> **Work task**:
Using the listing below, show all lines that hold the word "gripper".

> **Provided data**:
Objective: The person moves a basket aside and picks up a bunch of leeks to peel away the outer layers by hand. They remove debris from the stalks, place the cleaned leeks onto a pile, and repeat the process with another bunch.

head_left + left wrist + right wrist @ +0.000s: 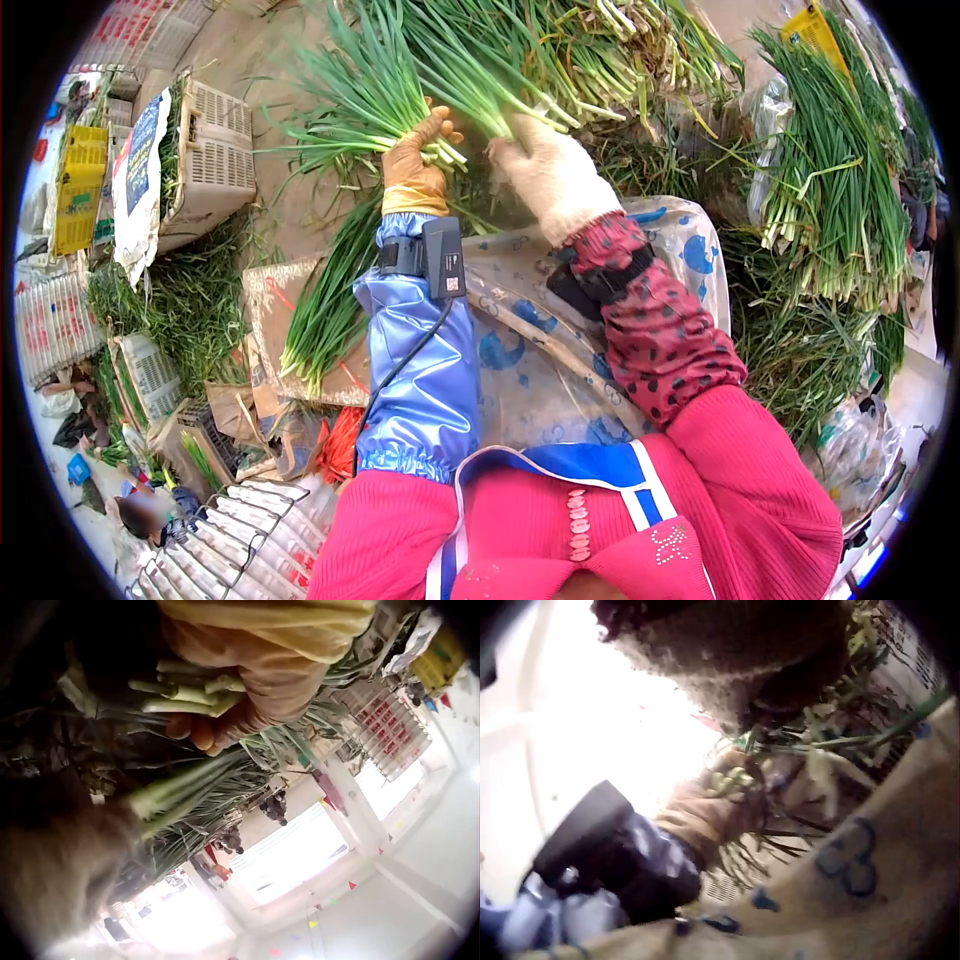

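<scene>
In the head view the left hand (pixel 418 165), in an orange-tan glove, grips a bunch of green stalks (pixel 375 95) near their pale ends. Just right of it, the right hand (pixel 550 170) in a cream glove has its fingers around the pale part of another bunch (pixel 480 75). The left wrist view shows the gloved left hand (pixel 255 690) curled round cut white ends (pixel 195 694), with the blurred right hand (pixel 60 862) at a second bunch (pixel 187 787). The right wrist view has the right hand (pixel 742 660) dark above the left hand (pixel 705 810).
A loose pile of stalks (pixel 650 50) lies beyond the hands, and a large bundle (pixel 830 180) at the right. A bunch (pixel 335 300) rests on cardboard (pixel 270 330) beside the left forearm. White crates (pixel 215 150) stand at the left; patterned plastic (pixel 520 350) covers the lap.
</scene>
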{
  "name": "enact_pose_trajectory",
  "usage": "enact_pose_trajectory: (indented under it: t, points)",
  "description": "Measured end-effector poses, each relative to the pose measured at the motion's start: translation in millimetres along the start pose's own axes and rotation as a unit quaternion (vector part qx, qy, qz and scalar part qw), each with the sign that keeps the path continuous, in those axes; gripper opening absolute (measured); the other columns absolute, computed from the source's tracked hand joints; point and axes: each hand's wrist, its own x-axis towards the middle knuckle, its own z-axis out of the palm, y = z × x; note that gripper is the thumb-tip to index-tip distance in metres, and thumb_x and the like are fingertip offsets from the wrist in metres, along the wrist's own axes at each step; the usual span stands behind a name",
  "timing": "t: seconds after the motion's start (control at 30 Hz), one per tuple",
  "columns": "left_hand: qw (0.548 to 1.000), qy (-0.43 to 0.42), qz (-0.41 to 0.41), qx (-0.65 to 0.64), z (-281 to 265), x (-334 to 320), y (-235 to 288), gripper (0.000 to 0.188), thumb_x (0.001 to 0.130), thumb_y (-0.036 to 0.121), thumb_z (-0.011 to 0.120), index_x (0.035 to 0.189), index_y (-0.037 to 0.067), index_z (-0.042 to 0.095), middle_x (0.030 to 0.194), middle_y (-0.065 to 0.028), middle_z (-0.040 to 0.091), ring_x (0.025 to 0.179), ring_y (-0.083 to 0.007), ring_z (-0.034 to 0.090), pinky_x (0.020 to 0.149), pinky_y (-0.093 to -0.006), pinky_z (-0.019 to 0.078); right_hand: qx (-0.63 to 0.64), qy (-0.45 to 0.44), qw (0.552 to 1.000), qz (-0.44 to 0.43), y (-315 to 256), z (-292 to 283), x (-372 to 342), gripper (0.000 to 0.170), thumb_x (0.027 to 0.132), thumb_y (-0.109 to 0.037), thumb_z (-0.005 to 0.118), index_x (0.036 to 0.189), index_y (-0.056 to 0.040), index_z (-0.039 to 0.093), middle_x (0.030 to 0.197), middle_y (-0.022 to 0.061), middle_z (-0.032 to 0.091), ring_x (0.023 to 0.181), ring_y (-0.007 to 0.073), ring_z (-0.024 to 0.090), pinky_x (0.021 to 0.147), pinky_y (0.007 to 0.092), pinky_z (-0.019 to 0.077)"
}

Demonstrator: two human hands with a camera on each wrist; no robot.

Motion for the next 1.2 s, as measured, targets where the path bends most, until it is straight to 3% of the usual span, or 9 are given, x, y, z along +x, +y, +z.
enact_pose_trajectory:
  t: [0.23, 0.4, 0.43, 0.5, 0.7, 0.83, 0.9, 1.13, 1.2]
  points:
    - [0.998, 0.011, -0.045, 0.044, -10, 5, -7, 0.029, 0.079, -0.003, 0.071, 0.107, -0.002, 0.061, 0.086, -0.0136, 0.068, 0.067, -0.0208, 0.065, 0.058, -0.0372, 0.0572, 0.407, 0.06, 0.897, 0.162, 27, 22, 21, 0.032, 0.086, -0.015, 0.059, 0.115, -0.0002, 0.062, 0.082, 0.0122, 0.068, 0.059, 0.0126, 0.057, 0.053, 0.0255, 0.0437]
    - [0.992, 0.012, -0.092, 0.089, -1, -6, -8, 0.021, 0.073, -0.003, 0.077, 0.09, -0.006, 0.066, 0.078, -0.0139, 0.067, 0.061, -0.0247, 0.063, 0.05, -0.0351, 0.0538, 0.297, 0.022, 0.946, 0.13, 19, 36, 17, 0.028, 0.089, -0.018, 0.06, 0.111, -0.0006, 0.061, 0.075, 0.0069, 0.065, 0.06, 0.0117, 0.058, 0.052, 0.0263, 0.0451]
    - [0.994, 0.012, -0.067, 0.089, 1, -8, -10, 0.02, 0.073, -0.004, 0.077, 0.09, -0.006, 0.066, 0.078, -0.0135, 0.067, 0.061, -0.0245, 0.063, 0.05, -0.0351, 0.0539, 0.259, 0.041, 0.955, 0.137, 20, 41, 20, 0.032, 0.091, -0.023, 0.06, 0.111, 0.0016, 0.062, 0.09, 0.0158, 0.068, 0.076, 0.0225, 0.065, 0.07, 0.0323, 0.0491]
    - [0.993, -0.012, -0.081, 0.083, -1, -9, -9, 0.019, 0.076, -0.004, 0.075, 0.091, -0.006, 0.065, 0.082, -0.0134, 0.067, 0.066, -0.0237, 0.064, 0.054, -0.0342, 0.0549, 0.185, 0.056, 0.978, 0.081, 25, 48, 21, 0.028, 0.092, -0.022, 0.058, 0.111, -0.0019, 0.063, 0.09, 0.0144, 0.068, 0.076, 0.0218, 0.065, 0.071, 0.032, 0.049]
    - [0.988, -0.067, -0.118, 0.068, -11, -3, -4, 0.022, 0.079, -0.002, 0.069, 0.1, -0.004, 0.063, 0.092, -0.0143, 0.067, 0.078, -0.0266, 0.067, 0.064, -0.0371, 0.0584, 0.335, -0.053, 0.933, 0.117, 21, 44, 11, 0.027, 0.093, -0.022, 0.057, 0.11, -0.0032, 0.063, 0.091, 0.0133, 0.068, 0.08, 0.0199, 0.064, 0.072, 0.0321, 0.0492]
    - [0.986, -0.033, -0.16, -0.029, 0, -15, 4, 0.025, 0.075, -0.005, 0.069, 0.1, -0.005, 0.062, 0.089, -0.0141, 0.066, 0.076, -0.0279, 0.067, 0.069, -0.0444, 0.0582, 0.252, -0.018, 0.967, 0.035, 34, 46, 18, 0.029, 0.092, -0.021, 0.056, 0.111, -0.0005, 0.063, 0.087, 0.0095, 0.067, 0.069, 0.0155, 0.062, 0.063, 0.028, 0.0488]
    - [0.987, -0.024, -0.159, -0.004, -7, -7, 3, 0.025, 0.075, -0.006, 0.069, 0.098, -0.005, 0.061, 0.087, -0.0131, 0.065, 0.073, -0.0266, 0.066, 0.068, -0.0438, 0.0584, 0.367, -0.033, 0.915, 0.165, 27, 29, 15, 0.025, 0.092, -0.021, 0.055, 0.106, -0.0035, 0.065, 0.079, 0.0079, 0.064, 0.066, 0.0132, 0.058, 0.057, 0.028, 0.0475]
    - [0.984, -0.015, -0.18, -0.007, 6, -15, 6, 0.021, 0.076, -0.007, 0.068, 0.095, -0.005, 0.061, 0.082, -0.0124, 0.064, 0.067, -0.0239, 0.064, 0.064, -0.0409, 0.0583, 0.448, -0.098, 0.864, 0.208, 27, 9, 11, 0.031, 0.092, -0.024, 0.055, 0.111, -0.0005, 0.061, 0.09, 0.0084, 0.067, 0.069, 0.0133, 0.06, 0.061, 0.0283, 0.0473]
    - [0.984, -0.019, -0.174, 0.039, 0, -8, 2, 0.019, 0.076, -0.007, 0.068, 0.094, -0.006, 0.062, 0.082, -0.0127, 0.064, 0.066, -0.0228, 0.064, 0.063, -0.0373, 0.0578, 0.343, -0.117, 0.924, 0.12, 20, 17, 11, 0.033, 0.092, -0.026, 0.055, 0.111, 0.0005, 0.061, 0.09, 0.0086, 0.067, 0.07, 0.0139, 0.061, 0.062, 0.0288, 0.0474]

> **Solution below**:
  "description": "Measured end-effector poses, each relative to the pose measured at the motion's start: translation in millimetres along the start pose's own axes and rotation as a unit quaternion (vector part qx, qy, qz and scalar part qw), each with the sign that keeps the path continuous, in those axes; gripper opening absolute (measured); the other columns absolute, computed from the source's tracked hand joints; point and axes: each hand's wrist, its own x-axis towards the middle knuckle, its own z-axis out of the palm, y = z × x; note that gripper is the thumb-tip to index-tip distance in metres, and thumb_x and the like are fingertip offsets from the wrist in metres, along the wrist's own axes at each step; the usual span stands behind a name",
  "columns": "left_hand: qw (0.548 to 1.000), qy (-0.43 to 0.42), qz (-0.41 to 0.41), qx (-0.65 to 0.64), z (-281 to 265), x (-334 to 320), y (-235 to 288), gripper (0.000 to 0.188), thumb_x (0.001 to 0.130), thumb_y (-0.036 to 0.121), thumb_z (-0.011 to 0.120), index_x (0.035 to 0.189), index_y (-0.037 to 0.067), index_z (-0.042 to 0.095), middle_x (0.030 to 0.194), middle_y (-0.065 to 0.028), middle_z (-0.040 to 0.091), ring_x (0.025 to 0.179), ring_y (-0.083 to 0.007), ring_z (-0.034 to 0.090), pinky_x (0.020 to 0.149), pinky_y (-0.093 to -0.006), pinky_z (-0.019 to 0.078); right_hand: qx (-0.63 to 0.64), qy (-0.45 to 0.44), qw (0.552 to 1.000), qz (-0.44 to 0.43), y (-315 to 256), z (-292 to 283), x (-372 to 342), gripper (0.000 to 0.170), thumb_x (0.027 to 0.132), thumb_y (-0.109 to 0.037), thumb_z (-0.005 to 0.118), index_x (0.036 to 0.189), index_y (-0.056 to 0.040), index_z (-0.039 to 0.093), middle_x (0.030 to 0.197), middle_y (-0.022 to 0.061), middle_z (-0.032 to 0.091), ring_x (0.023 to 0.181), ring_y (-0.007 to 0.073), ring_z (-0.024 to 0.090), pinky_x (0.021 to 0.147), pinky_y (0.007 to 0.092), pinky_z (-0.019 to 0.077)"

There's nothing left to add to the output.